La inteligencia artificial (IA) ha identificado una sutil discrepancia en una famosa pintura del maestro renacentista Rafael: el rostro de San José en Madonna della Rosa probablemente fue pintado por otra persona. Este hallazgo, publicado en Heritage Science, añade nuevo peso a los debates de larga data sobre la autoría completa de la obra de arte. El análisis de la IA marca un cambio en la forma en que se realiza la autenticación de arte, demostrando que las máquinas pueden descubrir detalles invisibles para el ojo humano.
El Misterio de San José
Durante siglos, la Madonna della Rosa ha sido atribuida enteramente a Rafael. La pintura apareció en España a mediados del siglo XIX después de un período de historia indocumentada. Si bien los estudiosos han reconocido inconsistencias estilísticas en la obra de arte, el origen de estas diferencias no ha estado claro. Los historiadores del arte sospechan desde hace tiempo que el taller de Rafael pudo haber desempeñado un papel en la pintura, especialmente a través de sus alumnos, como Giulio Romano y Gianfrancesco Penni.
El papel de la IA en la autenticación del arte
Investigadores de la Universidad de Bradford y otras instituciones entrenaron un algoritmo de inteligencia artificial utilizando pinturas de Rafael autenticadas. El sistema, basado en la arquitectura ResNet50 de Microsoft combinada con una máquina de vectores de soporte, aprendió a reconocer su estilo con un 98% de precisión a nivel microscópico. Cuando se aplicó a la Madonna della Rosa, la IA confirmó la mano de Rafael en la Virgen, el Niño y San Juan. Sin embargo, el rostro de San José fue señalado como inconsistente.
“La computadora ve mucho más profundamente que el ojo humano, a un nivel microscópico.”
— Hassan Ugail, Universidad de Bradford
Debates anteriores sobre la autenticidad de la pintura han señalado la calidad menos refinada del rostro de San José en comparación con el resto de la obra de arte. El análisis de la IA respalda estas sospechas: si bien no puede identificar definitivamente al otro artista, confirma que el rostro de Joseph no fue pintado por Rafael.
El futuro de la experiencia artística
El equipo de investigación enfatiza que la IA no pretende reemplazar a los expertos en arte sino aumentar sus métodos.

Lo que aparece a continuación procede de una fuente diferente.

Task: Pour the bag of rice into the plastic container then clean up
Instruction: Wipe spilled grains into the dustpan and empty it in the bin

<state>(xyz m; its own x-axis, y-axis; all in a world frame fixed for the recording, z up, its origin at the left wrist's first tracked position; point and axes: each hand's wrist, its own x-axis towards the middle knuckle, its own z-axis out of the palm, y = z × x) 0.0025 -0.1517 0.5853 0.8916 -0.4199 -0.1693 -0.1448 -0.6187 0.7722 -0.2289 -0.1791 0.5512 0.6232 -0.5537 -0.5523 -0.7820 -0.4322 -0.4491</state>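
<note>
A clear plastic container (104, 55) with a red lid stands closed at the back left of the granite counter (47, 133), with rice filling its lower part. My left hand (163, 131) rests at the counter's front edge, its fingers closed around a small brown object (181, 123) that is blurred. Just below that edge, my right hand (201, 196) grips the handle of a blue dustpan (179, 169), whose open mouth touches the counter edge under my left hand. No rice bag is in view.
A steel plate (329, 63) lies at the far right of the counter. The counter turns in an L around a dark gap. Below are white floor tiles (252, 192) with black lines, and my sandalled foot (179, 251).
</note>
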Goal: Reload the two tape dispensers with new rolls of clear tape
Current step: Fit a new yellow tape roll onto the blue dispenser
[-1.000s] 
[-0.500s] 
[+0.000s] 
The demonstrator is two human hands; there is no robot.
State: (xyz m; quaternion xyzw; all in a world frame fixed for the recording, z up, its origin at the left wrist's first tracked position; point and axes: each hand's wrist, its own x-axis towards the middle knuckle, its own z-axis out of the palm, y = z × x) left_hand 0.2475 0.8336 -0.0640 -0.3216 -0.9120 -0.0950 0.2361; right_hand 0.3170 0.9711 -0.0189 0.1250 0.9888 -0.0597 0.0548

La autenticación se basa en la procedencia, el análisis de pigmentos y la evaluación del estado; la IA simplemente proporciona otro punto de datos. Esta tecnología podría resultar invaluable para resolver otros misterios que rodean a obras de arte famosas.
El estudio destaca cómo las herramientas modernas pueden revelar verdades ocultas en las pinturas clásicas, reforzando la idea de que incluso las obras maestras más veneradas pueden contener secretos que aún esperan ser descubiertos.